By these numbers you can conclude that elite base stealers are more rare than power hitters, but if you compare to say 1985 when Vince Coleman stole 110 bases, there were still 32 players swiping 25+ bases. As much as the game may have changed since then, it appears that the number of base stealers may not have changed that much. In 2001 when Barry Bonds hit 73 home runs, there were 31 players who stole 25+ bases.
Along with the stolen bases you would hope to get a good number of runs scored. In 2013, those 18 base stealers scored a total of 1,326 runs (an average of 73.67). That is nearly 8 fewer runs per player than the power hitters. The batting average across this group was not much better (.278 compared to .275). These speed demons averaged 10.67 HR (Trout, McCutchen and Carlos Gomez toping 20, while Eric Young and Jarrod Dyson hit 2 HR apiece).
Baseball Reference does a great job of tracking MLB league averages back to 1871. Taking a look at some league-wide statistics further illustrates why streaming hitters is a solid strategy. Since 1990, the average plate appearances per game has been less than 38 only once (in 2012 the average was 37.9). This means that most teams are going through their lineup 4 times in a game, meaning 4 plate appearances per batter. The league batting average has been between .253 and .271 over this period. Broadly speaking, you would expect your streaming hitter to get 4 plate appearances and probably a hit in any given game. Runs per game reached a high of 5.14 in 2000 and recently have settled in around 4.3 runs per game over the past 3 seasons. Essentially, each time through the lineup someone scores, giving you an 11% chance that your streamer scores a run. L eague averages for stolen bases per game was at a high of 0.78 in 1990, bottomed out at 0.53 in 2004 and 2005, and then climbed back to around 0.6 over the past 4-5 seasons. Meanwhile, HR/game have been no less than 0.94 since 2000. You have a 50% better chance of having your streamer hit a home run than stealing a base.
Streaming Strategy Considerations: Whether you load up on speed or load up on power in the draft, there are a few things to consider when deciding how to stream hitters.
One important thing I look for is multiple position eligibility for players on my roster. It is great to have a player who qualifies at 2B and SS, or 3B and SS, or 1B and OF. These additional flexibilities allow you to move them around when other players have off-days and leave room on your roster for other players.
A second consideration is whether you play CI/MI slots and how many OF positions you have. In a league with 4 OF, it is probably valuable to have an outfielder on your bench who you can plug-in at the last-minute. This player might be a stolen base guy, and you basically hope he can swipe a base anytime he is in your lineup.
It is also important to consider how a player is utilized by their team in a game situation. If your strategy is to stream players in the hopes of getting stolen bases, you may add a burner like Jarrod Dyson. However, the Royals may not start him so he may only get into the game in a pinch running situation.

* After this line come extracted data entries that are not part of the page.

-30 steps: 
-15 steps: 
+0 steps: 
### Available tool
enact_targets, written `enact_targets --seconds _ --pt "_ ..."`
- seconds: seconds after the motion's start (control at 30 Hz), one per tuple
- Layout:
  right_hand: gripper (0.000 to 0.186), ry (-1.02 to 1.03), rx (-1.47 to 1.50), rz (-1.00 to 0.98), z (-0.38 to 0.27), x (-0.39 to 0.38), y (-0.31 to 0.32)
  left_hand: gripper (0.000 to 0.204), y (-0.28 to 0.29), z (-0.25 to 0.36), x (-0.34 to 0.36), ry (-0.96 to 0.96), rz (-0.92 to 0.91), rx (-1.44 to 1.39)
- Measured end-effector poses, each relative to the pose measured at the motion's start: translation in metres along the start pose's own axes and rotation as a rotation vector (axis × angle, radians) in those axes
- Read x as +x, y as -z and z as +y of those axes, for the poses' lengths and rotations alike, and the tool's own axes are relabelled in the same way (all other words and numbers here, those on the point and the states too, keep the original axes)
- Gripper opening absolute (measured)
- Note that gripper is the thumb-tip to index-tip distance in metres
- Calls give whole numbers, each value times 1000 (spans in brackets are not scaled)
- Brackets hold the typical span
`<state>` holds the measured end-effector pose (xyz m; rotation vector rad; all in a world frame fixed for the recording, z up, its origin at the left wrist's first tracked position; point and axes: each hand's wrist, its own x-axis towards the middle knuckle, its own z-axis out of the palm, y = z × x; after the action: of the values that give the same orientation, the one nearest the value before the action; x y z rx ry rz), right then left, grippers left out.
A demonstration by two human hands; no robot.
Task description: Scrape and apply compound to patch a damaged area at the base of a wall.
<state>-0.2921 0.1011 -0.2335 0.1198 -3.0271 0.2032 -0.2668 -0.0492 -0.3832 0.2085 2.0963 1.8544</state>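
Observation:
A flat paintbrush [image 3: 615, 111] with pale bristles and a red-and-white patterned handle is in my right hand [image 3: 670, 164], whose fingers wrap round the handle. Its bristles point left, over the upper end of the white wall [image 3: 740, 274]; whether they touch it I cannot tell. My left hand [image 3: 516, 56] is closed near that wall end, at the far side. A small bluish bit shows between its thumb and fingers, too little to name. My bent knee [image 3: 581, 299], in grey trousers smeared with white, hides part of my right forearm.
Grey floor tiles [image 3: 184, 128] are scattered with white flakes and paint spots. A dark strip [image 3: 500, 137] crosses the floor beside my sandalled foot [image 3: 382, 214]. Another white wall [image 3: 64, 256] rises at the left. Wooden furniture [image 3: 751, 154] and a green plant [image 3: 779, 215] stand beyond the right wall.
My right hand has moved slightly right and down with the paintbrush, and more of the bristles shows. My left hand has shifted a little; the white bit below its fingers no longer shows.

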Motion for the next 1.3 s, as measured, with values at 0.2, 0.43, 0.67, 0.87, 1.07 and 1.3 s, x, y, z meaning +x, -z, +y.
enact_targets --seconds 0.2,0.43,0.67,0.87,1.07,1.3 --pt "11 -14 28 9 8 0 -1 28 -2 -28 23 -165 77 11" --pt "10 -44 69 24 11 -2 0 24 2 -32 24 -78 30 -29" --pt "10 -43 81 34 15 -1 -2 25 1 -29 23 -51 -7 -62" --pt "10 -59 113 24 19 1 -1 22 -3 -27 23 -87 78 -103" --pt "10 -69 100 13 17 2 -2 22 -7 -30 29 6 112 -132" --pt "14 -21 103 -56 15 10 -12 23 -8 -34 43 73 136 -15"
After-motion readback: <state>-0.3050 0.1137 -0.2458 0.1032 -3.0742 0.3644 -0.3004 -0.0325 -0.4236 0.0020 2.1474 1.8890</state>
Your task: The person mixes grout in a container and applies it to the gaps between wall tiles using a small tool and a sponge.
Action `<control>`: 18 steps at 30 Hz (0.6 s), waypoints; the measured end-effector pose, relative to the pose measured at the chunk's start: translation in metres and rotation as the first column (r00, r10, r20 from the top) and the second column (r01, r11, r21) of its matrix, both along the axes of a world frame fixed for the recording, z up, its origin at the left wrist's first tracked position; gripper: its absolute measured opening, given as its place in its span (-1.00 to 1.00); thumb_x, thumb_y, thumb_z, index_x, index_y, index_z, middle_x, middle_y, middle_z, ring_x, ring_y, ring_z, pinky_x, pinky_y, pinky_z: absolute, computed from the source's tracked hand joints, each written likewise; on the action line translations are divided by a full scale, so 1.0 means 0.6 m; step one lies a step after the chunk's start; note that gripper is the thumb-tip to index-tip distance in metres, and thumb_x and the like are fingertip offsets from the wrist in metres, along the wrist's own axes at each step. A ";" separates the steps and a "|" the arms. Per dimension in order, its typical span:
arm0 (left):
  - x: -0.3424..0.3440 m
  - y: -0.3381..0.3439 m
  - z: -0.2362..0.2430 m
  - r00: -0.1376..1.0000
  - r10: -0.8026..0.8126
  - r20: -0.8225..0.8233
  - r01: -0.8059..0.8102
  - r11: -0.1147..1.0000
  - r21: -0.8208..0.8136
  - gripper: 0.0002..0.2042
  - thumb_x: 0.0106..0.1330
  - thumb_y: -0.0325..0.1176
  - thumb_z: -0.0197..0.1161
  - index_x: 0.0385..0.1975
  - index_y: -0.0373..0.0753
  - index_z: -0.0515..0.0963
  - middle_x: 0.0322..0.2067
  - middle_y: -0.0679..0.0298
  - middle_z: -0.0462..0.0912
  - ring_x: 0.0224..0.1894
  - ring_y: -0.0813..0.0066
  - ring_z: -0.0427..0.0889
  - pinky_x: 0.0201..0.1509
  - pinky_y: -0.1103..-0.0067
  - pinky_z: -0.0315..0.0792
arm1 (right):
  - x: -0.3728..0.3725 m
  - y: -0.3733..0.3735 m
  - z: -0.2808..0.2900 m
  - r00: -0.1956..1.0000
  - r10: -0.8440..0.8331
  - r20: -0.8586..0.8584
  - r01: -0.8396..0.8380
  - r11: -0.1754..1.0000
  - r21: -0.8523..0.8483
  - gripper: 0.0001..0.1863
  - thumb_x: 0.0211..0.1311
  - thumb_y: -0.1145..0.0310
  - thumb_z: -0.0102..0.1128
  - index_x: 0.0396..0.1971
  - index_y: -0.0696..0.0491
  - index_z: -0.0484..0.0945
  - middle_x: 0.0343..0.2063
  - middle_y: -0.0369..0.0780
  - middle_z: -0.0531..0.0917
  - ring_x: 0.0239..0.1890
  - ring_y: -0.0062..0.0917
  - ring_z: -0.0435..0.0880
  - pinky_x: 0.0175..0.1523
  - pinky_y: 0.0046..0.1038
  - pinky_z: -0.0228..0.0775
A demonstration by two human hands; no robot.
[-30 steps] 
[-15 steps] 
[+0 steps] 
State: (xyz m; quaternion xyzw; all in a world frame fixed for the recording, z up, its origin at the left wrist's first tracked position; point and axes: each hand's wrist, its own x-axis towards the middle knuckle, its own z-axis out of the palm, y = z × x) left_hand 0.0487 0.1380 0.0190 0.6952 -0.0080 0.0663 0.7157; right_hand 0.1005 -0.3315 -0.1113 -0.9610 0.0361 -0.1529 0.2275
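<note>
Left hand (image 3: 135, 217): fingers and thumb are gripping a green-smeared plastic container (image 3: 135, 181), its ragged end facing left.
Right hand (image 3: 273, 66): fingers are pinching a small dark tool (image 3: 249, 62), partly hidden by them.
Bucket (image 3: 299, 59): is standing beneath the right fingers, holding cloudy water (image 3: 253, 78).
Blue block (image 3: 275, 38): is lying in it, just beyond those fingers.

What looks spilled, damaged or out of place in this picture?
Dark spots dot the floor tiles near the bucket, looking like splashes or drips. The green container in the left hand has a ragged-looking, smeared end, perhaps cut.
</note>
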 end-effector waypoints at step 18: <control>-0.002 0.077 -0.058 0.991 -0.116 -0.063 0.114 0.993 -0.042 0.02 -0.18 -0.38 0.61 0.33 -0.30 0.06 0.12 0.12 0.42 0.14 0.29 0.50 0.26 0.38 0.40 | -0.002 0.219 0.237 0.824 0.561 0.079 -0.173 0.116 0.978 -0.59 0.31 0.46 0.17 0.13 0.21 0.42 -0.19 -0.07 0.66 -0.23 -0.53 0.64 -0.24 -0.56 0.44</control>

If the Royals never see that situation, Dyson never sees the field. The same can be said of power hitters who may not face a pinch-hitting situation. The best strategy is to add players who are in the starting lineup (as best as you can) ensuring several plate appearances in the game.
Finally, a classic mistake is to mismanage your bench. In a keeper league this is much easier to do than in a year-to-year league. As an example, I currently have Gregory Polanco and Javier Baez on the bench in my roto league. I am hoping they each get called up this year and are productive, and I could use them as trade chips or as keepers in the offseason. While I am playing to win the league this year, these roster spots might be better served with players currently on the free agent wire, say Marcus Semien and Jhonny Peralta.
Whichever strategy you employ in your leagues, I recommend considering streaming hitters. Happy Streaming.